This would be my other option. However, ground here is now frozen and covered with snow. Maybe I could freeze him until Spring...omg.


----------



## misty1477 (Jun 22, 2012)

jaysee said:


> There wouldn't be much, if anything, left cremating a betta. You could just dry it out (will not smell once dried) and place it in a coffin of sorts.


Do you mean just put him somewhere (like in the garage or basement) for a few months? OR "dry" him slowly in the oven ?


----------



## jaysee (Dec 9, 2009)

Use a house plant instead of digging up frozen earth.

You can leave the fish anywhere - it will dry out in just a couple of days, especially now that it's winter (low humidity sucks the moisture from things quicker).


----------



## misty1477 (Jun 22, 2012)

jaysee said:


> Use a house plant instead of digging up frozen earth.
> 
> You can leave the fish anywhere - it will dry out in just a couple of days, especially now that it's winter.

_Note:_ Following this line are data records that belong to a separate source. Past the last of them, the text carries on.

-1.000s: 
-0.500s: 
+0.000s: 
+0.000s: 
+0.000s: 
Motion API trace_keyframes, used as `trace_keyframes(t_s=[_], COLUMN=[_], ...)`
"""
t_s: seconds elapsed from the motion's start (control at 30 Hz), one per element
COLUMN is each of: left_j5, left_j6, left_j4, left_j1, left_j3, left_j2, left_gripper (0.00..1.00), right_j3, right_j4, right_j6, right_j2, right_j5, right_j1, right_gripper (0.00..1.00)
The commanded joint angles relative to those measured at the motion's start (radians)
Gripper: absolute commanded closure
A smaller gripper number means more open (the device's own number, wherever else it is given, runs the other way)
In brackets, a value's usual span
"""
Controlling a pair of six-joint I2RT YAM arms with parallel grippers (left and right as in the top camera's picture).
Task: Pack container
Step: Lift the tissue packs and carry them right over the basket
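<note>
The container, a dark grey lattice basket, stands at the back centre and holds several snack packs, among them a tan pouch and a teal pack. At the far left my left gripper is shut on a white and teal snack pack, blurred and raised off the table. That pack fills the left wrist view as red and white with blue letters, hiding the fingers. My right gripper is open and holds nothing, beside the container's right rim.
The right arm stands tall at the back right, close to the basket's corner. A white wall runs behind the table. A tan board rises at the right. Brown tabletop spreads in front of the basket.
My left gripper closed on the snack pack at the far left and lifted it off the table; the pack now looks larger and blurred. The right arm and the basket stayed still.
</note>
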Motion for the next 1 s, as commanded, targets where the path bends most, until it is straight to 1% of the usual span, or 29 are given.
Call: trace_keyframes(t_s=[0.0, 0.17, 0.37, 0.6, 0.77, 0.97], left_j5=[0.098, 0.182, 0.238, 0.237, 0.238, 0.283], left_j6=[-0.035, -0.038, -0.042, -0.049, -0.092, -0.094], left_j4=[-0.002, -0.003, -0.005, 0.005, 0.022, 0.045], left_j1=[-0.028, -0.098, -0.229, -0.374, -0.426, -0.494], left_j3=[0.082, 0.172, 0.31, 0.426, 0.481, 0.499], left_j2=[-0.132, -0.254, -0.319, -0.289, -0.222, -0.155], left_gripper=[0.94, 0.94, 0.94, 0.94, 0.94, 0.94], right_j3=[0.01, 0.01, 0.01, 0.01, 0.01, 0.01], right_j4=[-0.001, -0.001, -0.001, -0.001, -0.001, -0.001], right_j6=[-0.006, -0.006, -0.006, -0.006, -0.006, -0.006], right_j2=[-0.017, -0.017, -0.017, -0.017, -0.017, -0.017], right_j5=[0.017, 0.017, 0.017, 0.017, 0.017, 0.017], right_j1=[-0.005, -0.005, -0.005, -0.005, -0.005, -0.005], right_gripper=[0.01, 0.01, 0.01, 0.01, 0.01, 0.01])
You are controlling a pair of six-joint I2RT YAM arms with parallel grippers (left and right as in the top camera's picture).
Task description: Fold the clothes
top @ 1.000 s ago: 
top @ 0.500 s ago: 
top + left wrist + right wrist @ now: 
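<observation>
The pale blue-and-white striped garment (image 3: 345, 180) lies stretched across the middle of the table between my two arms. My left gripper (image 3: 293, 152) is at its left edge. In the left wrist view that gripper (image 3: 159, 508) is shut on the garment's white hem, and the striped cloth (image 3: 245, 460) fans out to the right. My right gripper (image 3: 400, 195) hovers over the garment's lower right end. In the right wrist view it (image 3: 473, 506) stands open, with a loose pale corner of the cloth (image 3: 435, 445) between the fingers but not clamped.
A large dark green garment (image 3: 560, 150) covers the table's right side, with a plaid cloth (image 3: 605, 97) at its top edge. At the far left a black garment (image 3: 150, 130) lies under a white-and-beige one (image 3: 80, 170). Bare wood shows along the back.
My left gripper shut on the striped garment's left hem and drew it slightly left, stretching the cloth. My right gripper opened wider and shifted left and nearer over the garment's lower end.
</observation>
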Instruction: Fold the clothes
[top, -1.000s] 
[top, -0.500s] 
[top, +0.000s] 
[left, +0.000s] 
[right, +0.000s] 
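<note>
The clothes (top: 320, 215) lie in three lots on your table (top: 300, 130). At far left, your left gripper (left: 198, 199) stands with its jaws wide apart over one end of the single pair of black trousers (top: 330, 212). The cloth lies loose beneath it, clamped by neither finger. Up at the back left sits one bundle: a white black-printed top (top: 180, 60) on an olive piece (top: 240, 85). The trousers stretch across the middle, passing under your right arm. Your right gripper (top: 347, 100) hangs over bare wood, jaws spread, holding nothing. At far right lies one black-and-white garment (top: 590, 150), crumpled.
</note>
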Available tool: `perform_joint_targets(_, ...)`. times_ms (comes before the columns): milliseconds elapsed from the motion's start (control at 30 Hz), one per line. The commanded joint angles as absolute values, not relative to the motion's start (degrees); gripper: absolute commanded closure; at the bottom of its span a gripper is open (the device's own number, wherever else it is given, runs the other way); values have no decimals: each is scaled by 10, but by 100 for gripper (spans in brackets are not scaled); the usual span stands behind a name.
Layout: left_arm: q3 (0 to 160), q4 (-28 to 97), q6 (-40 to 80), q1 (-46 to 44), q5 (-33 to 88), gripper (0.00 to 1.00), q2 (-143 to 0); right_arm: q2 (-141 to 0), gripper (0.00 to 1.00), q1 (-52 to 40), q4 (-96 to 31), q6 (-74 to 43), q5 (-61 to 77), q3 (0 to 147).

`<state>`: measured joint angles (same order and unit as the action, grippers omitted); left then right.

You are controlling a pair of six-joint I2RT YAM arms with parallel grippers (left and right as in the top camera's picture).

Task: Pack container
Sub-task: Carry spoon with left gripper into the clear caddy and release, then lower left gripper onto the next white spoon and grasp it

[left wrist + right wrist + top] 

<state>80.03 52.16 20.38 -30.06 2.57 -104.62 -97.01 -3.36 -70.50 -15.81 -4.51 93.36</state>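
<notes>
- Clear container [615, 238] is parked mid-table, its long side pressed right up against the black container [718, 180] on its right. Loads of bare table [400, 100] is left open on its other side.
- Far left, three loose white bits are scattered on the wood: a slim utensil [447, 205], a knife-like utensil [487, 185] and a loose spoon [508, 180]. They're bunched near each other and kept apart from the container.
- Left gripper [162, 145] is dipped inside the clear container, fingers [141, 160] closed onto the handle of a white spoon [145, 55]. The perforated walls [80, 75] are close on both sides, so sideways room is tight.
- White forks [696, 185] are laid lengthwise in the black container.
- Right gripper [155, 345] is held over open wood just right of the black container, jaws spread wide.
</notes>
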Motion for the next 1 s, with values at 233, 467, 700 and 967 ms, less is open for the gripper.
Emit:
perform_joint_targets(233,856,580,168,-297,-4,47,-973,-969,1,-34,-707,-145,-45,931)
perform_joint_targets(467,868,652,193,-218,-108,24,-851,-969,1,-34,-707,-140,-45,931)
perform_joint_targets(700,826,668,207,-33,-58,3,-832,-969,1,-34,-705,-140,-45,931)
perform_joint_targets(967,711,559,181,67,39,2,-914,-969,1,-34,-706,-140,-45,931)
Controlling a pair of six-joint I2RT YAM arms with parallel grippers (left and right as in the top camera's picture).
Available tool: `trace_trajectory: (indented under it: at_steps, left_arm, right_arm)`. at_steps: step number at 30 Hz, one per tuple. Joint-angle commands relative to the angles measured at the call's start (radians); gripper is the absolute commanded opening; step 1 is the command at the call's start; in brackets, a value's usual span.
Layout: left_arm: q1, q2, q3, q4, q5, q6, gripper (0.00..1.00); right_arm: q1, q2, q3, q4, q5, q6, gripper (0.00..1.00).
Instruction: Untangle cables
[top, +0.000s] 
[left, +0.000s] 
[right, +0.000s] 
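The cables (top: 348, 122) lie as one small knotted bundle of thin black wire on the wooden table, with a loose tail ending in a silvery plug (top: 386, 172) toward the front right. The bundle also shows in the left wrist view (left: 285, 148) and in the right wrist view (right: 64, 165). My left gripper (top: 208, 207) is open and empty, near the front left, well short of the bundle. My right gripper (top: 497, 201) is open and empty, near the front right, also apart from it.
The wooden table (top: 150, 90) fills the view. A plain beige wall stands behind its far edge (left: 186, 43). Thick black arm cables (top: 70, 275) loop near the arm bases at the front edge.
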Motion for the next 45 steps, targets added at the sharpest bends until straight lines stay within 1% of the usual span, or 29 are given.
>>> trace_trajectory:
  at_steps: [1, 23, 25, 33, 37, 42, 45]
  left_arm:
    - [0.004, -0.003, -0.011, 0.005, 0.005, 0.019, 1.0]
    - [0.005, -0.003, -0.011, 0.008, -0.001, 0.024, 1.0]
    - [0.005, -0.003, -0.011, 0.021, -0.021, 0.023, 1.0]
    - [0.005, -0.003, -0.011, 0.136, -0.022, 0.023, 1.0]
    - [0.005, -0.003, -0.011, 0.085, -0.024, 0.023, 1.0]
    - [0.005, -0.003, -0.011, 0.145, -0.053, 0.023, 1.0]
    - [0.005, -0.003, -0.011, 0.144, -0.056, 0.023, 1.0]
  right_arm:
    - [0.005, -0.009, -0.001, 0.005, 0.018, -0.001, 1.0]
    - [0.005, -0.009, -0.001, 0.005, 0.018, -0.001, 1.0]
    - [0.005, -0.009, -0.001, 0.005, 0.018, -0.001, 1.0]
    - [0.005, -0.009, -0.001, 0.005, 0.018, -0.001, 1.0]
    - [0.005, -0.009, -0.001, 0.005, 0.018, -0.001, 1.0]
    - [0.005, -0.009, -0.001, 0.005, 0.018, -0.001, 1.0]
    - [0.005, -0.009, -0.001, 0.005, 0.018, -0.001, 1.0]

Thank You for your suggestions. Have to be careful my kitties don't find him.


----------



## rickey (Jul 7, 2013)

Pack him in salt

R


----------



## misty1477 (Jun 22, 2012)

rickey said:


> Pack him in salt
> 
> R


Sounds interesting. Never heard of this technique. Question: What does the salt actually do?

Sorry if I sound a little DUH....but brain not functioning well right now.


----------



## jaysee (Dec 9, 2009)

misty1477 said:


> Sounds interesting. Never heard of this technique. Question: What does the salt actually do?
> 
> Sorry if I sound a little DUH....but brain not functioning well right now.


Salt has been used to preserve for thousands of years - back to the ancient egyptians and before. The salt draws out the water. Use kosher salt, not table salt.


----------